From the data below, please reproduce exactly everything from the line that contains "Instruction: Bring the" down to the line that contains "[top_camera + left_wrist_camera", with both ends included.

━━━━━━━━━━━━━━━━━━━━

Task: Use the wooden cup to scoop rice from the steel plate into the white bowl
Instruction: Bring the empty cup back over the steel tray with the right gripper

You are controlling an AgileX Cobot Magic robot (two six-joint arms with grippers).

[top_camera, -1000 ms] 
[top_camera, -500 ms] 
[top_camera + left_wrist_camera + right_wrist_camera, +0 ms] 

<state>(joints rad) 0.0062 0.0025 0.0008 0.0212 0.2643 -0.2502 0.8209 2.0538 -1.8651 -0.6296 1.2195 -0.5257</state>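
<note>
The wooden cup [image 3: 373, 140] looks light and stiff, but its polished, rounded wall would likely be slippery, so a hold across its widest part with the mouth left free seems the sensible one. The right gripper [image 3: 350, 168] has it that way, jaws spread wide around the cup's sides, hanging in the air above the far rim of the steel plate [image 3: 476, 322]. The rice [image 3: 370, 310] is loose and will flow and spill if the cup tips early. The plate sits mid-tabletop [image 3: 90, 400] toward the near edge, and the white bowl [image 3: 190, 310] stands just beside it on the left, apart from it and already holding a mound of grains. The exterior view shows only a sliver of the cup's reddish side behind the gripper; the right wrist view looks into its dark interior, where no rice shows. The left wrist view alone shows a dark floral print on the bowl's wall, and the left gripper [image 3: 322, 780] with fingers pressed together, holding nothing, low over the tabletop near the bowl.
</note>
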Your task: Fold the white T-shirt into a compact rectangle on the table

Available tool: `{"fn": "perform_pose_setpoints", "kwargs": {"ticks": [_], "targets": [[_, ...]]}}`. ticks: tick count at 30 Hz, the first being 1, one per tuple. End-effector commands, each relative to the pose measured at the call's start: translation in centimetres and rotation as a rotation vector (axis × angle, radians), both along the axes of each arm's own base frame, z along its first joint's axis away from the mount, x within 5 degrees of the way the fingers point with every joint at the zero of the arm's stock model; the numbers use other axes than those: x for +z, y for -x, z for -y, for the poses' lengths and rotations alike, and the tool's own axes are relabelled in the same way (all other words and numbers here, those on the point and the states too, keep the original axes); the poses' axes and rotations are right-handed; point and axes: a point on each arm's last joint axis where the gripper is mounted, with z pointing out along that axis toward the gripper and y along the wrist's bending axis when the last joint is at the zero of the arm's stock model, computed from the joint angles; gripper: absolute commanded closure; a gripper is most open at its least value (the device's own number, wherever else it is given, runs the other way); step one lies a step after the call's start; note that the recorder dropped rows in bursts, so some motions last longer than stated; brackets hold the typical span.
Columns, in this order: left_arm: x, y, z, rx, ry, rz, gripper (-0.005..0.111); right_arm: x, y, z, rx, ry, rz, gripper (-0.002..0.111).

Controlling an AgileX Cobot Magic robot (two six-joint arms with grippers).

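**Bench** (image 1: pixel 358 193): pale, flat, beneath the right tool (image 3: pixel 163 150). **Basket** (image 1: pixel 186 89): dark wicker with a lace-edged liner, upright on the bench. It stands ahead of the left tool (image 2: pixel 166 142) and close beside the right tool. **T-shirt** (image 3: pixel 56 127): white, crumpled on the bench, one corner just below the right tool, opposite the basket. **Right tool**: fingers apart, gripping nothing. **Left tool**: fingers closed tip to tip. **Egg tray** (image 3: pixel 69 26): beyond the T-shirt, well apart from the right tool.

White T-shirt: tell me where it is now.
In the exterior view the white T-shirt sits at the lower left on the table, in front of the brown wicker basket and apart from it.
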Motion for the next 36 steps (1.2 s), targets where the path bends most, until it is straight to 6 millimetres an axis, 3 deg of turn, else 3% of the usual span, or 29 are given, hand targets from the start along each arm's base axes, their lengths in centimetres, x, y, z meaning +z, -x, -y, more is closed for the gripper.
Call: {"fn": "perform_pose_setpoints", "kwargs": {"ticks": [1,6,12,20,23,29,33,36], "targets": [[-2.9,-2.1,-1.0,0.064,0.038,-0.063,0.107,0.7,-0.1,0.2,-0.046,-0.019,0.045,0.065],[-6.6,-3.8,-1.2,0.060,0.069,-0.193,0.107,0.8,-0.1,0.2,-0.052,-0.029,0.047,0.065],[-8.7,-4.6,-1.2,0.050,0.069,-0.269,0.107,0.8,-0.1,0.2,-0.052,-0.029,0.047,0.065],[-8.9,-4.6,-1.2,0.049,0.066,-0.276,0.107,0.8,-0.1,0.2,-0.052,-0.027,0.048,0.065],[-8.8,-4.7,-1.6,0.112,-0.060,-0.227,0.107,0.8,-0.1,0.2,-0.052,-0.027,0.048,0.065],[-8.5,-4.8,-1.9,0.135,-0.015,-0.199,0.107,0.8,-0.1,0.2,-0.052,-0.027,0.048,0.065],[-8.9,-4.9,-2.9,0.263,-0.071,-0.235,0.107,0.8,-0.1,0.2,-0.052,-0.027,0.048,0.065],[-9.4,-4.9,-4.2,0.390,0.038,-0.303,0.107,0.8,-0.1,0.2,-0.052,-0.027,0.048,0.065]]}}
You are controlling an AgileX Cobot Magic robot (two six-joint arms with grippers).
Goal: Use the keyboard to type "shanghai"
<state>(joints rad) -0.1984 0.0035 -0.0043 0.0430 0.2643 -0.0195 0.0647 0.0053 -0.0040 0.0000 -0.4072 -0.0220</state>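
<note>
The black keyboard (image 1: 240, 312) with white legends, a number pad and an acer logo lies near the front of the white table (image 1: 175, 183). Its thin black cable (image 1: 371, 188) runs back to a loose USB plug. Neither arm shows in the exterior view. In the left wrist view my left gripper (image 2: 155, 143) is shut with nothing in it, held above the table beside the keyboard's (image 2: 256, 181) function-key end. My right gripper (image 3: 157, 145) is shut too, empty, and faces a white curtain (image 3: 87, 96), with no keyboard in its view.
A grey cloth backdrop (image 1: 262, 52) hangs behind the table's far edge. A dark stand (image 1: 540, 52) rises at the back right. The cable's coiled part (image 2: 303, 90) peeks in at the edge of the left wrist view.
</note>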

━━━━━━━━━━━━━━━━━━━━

### [EXERCISE RESULT]
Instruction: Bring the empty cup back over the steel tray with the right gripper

You are controlling an AgileX Cobot Magic robot (two six-joint arms with grippers).

[top_camera, -1000 ms] 
[top_camera, -500 ms] 
[top_camera + left_wrist_camera + right_wrist_camera, +0 ms] 

No further answer is expected.